Exact copy, no pictures: reproduce every record below as it stands.
Start of Records for this task
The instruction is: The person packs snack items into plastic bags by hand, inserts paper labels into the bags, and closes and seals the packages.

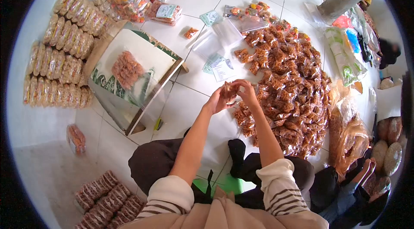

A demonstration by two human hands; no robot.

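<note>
My left hand [216, 102] and my right hand [246, 91] meet in front of me above the tiled floor. Between them is a small clear packet of brown snack [228, 92], with the fingers of both hands closed around it. Just right of my hands spreads a large heap of similar snack packets [293, 91]. Beyond my fingertips lie a printed label sheet [223, 69] and clear plastic bags [218, 39]. On a low table [159, 52] to the left rests a larger clear bag filled with snack packets [127, 70].
Long packs of snacks [64, 47] are stacked along the left wall. Filled labelled bags [168, 12] lie at the back left. A yellow cutter [158, 123] is near the table's leg. A big plastic sack [347, 132] stands right; another person's hands [366, 170] show at lower right.
</note>
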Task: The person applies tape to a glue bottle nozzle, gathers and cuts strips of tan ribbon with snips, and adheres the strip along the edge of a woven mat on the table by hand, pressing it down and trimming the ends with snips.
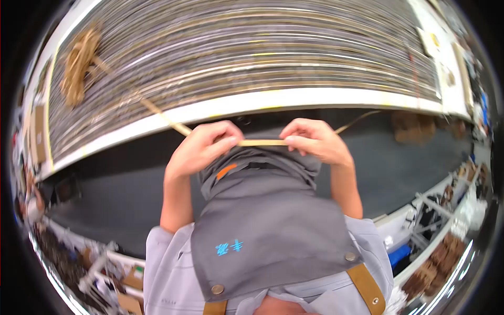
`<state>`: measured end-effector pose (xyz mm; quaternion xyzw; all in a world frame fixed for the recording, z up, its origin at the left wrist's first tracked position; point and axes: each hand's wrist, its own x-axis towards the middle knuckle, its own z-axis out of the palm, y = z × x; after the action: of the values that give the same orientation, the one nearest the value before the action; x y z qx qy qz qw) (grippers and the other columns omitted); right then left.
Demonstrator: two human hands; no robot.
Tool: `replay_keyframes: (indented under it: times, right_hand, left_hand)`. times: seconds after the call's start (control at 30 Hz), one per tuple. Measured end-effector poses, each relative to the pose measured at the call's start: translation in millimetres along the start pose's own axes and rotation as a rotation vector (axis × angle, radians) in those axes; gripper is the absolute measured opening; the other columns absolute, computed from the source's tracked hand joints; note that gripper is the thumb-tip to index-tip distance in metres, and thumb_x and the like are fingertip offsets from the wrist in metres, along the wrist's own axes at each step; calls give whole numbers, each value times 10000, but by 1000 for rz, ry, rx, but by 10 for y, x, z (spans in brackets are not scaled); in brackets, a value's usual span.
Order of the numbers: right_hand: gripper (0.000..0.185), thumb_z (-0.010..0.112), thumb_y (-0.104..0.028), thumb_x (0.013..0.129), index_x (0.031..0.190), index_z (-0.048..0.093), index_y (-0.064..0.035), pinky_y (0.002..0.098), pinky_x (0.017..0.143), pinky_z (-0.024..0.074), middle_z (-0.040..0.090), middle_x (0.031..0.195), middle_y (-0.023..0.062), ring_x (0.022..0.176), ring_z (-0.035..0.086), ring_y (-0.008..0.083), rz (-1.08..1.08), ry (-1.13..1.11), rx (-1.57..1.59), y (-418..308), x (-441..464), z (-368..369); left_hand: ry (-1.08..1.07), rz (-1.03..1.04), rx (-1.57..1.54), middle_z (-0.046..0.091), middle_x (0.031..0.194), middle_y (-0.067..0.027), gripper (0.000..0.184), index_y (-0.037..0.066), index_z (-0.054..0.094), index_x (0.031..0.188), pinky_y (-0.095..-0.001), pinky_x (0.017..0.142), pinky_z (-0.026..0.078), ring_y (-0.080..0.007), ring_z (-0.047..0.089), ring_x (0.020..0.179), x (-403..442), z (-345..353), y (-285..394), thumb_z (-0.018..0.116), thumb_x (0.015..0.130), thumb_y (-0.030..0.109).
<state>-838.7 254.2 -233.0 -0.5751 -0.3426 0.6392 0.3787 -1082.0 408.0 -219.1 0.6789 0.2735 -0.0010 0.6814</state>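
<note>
A narrow, flat tan strip (262, 142) is stretched level between my two hands, just in front of my grey apron (273, 226). My left hand (203, 147) pinches it between thumb and fingers. A short way to the right, my right hand (317, 140) pinches the same strip. Past my left hand the strip runs up and left over the table edge, toward a tan bundle (80, 63) of looped strips. Its other end passes out beyond my right hand and curves up toward the table edge. What the strip is made of I cannot tell.
Long, thin grey and brown strips (252, 52) lie close together across a white-edged table (294, 98) in front of me. Dark floor (121, 178) lies below. Racks with brown goods (436, 268) stand behind at the right, more shelving (100, 273) behind at the left.
</note>
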Motion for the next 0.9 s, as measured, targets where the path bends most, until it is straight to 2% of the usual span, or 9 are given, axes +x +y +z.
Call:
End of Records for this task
[Response to this exercise]
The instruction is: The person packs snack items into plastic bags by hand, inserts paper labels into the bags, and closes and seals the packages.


A demonstration by two human hands; no robot.

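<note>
My left hand [216, 102] and my right hand [246, 91] meet in front of me above the tiled floor. Between them is a small clear packet of brown snack [228, 92], with the fingers of both hands closed around it. Just right of my hands spreads a large heap of similar snack packets [293, 91]. Beyond my fingertips lie a printed label sheet [223, 69] and clear plastic bags [218, 39]. On a low table [159, 52] to the left rests a larger clear bag filled with snack packets [127, 70].
Long packs of snacks [64, 47] are stacked along the left wall. Filled labelled bags [168, 12] lie at the back left. A yellow cutter [158, 123] is near the table's leg. A big plastic sack [347, 132] stands right; another person's hands [366, 170] show at lower right.
</note>
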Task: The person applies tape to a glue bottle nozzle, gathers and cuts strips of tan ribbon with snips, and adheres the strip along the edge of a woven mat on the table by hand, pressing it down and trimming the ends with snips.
`<state>`: measured end-effector pose (xyz mm; quaternion xyzw; all in a world frame fixed for the recording, z up, its origin at the left wrist's first tracked position; point and axes: each hand's wrist, its own x-axis towards the middle knuckle, its own z-axis out of the palm, y = z × x; after the action: of the values that give the same orientation, the one nearest the value before the action; x y z qx qy qz qw) (grippers and the other columns omitted); right then left.
Demonstrator: two human hands; no robot.
Tool: `replay_keyframes: (indented under it: times, right_hand, left_hand)`. times: seconds after the call's start (control at 30 Hz), one per tuple. Measured end-effector poses, each relative to the pose measured at the call's start: translation in millimetres along the start pose's own axes and rotation as a rotation vector (axis × angle, radians) in those axes; gripper is the absolute measured opening; the other columns absolute, computed from the source's tracked hand joints; note that gripper is the thumb-tip to index-tip distance in metres, and thumb_x and the like are fingertip offsets from the wrist in metres, along the wrist's own axes at each step; calls give whole numbers, each value times 10000, but by 1000 for rz, ry, rx, but by 10 for y, x, z (spans in brackets are not scaled); in brackets, a value's usual span.
Order of the numbers: right_hand: gripper (0.000..0.185), thumb_z (-0.010..0.112), thumb_y (-0.104..0.028), thumb_x (0.013..0.129), index_x (0.031..0.190), index_z (-0.048..0.093), index_y (-0.064..0.035), pinky_y (0.002..0.098), pinky_x (0.017..0.143), pinky_z (-0.024..0.074), middle_z (-0.040..0.090), middle_x (0.031..0.195), middle_y (-0.023..0.062), ring_x (0.022..0.176), ring_z (-0.035..0.086), ring_y (-0.008..0.083), rz (-1.08..1.08), ry (-1.13..1.11), rx (-1.57..1.59), y (-418..308), x (-441..464), z (-368..369); left_hand: ry (-1.08..1.07), rz (-1.03..1.04), rx (-1.57..1.54), middle_z (-0.046..0.091), middle_x (0.031..0.194), middle_y (-0.067..0.027), gripper (0.000..0.184), index_y (-0.037..0.066), index_z (-0.054..0.094), index_x (0.031..0.188), pinky_y (-0.095..-0.001), pinky_x (0.017..0.142), pinky_z (-0.026..0.078), ring_y (-0.080..0.007), ring_z (-0.047..0.089), ring_x (0.020..0.179), x (-403..442), z (-345..353), y (-285..394), thumb_z (-0.018..0.116), thumb_x (0.015..0.130), thumb_y (-0.030..0.109).
<state>-838.7 254.2 -233.0 -0.5751 -0.3426 0.6392 0.3787 -1082.0 408.0 -219.1 0.6789 0.2735 -0.0010 0.6814</state>
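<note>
A narrow, flat tan strip (262, 142) is stretched level between my two hands, just in front of my grey apron (273, 226). My left hand (203, 147) pinches it between thumb and fingers. A short way to the right, my right hand (317, 140) pinches the same strip. Past my left hand the strip runs up and left over the table edge, toward a tan bundle (80, 63) of looped strips. Its other end passes out beyond my right hand and curves up toward the table edge. What the strip is made of I cannot tell.
Long, thin grey and brown strips (252, 52) lie close together across a white-edged table (294, 98) in front of me. Dark floor (121, 178) lies below. Racks with brown goods (436, 268) stand behind at the right, more shelving (100, 273) behind at the left.
</note>
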Motion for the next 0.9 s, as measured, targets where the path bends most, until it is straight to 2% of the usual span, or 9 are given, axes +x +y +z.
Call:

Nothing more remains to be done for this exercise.